> TASK ITEM: Your answer should be the lines below from the one holding "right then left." through the one holding "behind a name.", copied exactly and with nothing else.

Data items
● ● ● ●

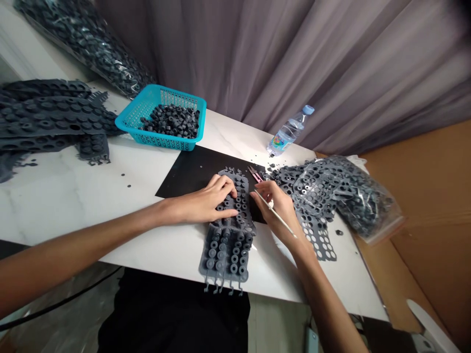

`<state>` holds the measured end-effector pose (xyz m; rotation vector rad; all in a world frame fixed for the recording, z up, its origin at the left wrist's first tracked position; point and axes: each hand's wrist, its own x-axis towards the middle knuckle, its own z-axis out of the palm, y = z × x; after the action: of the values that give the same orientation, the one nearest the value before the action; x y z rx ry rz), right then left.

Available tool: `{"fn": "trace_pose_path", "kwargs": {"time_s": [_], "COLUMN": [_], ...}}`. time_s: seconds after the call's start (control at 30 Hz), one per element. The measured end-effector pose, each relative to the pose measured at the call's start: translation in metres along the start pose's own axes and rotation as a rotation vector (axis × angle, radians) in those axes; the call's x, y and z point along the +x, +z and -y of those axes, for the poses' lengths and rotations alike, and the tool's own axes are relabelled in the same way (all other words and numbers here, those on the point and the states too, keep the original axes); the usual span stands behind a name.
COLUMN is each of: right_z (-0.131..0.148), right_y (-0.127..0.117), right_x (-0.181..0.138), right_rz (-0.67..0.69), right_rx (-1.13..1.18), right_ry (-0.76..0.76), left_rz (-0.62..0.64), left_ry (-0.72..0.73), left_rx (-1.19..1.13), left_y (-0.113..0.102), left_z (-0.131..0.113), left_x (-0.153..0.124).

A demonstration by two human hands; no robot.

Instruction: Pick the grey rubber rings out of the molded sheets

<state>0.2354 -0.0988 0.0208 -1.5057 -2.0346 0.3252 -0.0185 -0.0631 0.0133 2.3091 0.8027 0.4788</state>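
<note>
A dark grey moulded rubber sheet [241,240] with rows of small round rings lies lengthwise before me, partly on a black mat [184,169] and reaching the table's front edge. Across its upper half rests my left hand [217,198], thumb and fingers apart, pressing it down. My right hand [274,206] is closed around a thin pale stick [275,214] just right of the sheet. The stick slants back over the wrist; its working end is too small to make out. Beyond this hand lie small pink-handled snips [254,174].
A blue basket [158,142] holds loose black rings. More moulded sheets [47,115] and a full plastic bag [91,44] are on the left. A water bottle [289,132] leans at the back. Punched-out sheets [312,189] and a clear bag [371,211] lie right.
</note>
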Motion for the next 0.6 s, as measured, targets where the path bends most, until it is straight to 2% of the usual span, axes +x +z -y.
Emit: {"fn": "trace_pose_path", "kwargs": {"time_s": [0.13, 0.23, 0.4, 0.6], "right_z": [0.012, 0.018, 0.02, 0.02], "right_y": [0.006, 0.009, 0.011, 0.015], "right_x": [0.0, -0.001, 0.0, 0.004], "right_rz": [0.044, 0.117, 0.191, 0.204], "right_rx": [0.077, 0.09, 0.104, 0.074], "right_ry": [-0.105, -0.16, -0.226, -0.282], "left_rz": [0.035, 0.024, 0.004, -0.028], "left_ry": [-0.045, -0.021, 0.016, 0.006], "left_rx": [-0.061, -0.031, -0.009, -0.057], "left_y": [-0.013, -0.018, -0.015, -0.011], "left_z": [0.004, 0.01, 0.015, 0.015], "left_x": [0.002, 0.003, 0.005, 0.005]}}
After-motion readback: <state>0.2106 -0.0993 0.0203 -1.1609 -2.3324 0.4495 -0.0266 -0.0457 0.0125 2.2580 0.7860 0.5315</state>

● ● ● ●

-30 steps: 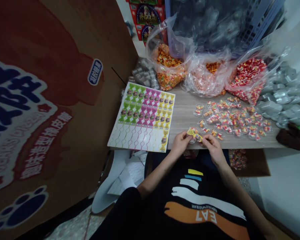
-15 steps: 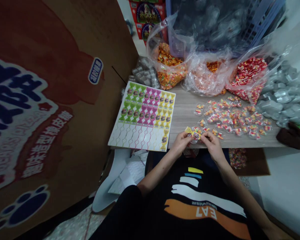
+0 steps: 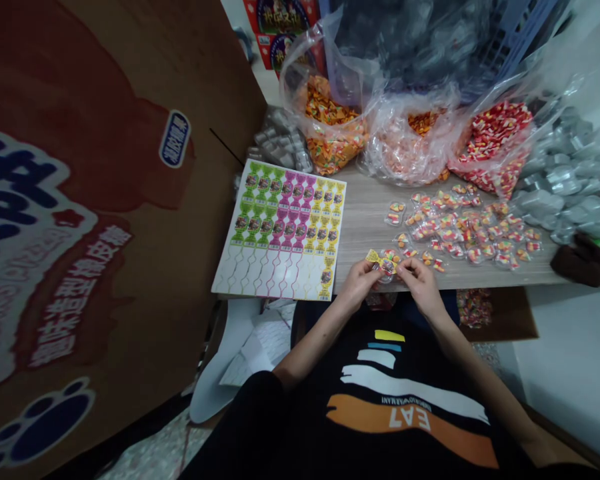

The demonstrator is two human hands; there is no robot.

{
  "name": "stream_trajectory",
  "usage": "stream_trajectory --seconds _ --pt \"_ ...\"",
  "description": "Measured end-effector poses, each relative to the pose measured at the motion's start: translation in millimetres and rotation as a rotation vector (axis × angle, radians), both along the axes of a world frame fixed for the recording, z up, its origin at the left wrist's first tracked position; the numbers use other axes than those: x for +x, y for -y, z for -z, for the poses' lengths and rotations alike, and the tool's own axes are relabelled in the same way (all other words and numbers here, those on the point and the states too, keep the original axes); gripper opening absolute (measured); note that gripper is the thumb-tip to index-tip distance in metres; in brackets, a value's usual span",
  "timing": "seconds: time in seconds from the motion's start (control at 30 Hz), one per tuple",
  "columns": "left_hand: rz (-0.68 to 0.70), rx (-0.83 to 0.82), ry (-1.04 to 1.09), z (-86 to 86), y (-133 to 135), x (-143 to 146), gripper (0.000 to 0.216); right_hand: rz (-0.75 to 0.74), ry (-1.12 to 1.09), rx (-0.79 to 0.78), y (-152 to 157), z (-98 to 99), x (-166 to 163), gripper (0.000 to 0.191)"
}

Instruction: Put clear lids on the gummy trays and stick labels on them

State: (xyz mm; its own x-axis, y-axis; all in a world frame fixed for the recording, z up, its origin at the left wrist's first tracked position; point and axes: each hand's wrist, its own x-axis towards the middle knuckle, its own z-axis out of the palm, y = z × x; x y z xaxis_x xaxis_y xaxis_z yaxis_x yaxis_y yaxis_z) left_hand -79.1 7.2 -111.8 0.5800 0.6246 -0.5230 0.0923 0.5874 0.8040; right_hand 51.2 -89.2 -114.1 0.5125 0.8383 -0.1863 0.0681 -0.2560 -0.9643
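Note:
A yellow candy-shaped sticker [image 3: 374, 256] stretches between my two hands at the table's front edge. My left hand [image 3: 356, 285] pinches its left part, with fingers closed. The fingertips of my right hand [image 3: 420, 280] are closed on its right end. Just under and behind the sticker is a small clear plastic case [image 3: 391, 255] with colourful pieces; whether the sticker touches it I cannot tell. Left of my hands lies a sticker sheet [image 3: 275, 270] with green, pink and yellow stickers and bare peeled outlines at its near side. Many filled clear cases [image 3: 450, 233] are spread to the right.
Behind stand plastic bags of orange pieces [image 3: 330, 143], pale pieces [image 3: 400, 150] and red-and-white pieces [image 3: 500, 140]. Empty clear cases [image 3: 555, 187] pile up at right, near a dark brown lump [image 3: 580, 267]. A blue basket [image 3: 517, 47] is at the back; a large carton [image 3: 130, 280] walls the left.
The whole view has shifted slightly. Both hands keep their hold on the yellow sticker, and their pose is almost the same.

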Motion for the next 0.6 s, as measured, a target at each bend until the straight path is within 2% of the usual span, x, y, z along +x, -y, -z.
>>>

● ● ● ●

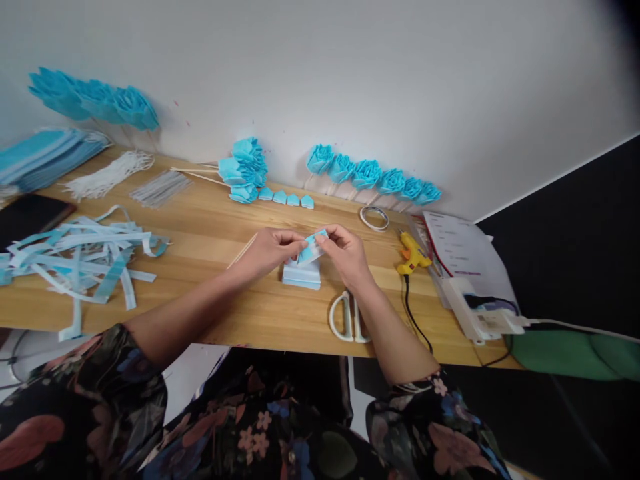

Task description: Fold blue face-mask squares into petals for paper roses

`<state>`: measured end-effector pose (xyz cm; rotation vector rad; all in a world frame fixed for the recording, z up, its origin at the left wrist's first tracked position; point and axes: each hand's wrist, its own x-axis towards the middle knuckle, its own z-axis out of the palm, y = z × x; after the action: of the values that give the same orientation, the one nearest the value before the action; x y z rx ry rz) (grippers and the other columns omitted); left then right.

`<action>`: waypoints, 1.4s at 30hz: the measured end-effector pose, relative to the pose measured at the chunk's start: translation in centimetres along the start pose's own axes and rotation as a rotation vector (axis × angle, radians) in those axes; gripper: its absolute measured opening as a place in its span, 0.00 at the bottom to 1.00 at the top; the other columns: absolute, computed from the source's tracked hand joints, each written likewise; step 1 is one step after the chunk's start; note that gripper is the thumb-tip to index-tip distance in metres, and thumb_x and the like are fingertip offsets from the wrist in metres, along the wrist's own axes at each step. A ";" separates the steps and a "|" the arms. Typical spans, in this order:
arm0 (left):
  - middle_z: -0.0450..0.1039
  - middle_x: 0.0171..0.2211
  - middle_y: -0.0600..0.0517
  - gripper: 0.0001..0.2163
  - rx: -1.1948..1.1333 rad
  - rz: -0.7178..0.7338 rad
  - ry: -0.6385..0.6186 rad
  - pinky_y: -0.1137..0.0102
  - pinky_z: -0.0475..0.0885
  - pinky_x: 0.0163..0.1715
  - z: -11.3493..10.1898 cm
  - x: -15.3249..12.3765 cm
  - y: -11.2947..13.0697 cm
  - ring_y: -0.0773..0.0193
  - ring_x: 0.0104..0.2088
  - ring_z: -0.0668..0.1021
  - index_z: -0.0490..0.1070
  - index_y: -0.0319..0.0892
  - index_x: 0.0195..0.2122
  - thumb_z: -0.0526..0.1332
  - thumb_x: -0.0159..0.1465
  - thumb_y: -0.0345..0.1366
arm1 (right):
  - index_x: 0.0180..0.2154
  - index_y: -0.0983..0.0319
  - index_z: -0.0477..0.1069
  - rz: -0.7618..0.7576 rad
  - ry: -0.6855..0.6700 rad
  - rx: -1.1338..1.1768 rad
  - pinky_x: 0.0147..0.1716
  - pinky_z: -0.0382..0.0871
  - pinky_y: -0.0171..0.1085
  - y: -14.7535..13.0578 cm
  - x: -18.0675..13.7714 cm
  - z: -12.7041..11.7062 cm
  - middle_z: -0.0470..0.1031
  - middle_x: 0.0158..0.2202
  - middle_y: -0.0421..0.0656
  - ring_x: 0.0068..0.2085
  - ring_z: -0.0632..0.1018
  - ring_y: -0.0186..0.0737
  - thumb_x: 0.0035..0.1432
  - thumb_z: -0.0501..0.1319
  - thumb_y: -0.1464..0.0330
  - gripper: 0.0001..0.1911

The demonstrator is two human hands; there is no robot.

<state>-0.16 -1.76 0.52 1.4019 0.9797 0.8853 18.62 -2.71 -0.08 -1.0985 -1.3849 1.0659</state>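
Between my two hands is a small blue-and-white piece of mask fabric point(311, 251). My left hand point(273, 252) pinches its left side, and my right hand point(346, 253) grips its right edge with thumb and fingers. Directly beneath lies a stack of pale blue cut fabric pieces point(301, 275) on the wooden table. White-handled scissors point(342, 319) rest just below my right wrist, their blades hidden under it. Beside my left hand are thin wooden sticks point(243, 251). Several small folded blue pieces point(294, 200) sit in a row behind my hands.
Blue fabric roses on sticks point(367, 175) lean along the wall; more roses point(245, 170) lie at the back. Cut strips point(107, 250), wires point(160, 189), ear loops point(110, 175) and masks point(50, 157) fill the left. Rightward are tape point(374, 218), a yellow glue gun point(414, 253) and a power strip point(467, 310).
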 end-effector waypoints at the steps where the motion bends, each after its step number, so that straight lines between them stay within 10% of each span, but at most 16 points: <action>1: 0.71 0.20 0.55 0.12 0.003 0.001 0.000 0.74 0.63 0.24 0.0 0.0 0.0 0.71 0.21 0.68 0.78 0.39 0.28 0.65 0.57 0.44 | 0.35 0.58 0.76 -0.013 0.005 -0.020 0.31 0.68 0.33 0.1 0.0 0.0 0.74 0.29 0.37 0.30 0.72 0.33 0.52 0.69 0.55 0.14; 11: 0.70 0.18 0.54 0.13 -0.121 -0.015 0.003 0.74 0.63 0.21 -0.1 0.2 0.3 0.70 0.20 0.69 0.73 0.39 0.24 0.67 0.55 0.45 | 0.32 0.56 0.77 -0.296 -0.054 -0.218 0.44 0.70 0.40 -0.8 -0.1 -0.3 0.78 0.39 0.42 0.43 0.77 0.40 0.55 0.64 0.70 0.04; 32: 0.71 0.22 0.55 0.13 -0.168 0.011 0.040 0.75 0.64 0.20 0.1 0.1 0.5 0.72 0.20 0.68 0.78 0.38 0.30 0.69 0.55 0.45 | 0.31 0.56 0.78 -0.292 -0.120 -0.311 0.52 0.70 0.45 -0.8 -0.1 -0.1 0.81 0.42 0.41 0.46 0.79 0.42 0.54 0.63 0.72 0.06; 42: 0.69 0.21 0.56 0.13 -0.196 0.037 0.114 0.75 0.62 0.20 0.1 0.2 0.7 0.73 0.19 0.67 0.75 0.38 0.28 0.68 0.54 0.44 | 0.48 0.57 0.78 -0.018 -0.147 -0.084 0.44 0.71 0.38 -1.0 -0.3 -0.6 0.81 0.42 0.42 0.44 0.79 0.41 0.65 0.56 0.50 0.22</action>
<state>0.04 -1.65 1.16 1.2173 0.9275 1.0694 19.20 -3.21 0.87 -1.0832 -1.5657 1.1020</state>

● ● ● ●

> SOLUTION:
`<state>` holds the measured end-effector pose (xyz m; rotation vector rad; all in a world frame fixed for the recording, z up, its origin at the left wrist's first tracked position; point and axes: each hand's wrist, its own x-axis towards the middle knuckle, its own z-axis out of the palm, y = z × x; after the action: of the values that give the same orientation, the one nearest the value before the action; x y z rx ry rz), right then left.

Available tool: `{"fn": "trace_pose_path", "kwargs": {"time_s": [_], "COLUMN": [_], ...}}`. time_s: seconds after the call's start (control at 30 Hz), one per element. The measured end-effector pose, each relative to the pose measured at the call's start: translation in metres along the start pose's own axes and rotation as a rotation vector (axis × angle, radians) in those axes; the call's x, y and z point along the +x, +z and -y of those axes, for the poses' lengths and rotations alike, and the tool's own axes are relabelled in the same way (all other words and numbers here, those on the point and the states too, keep the original axes); the usual span stands behind a name.

With this, the exercise has been completed.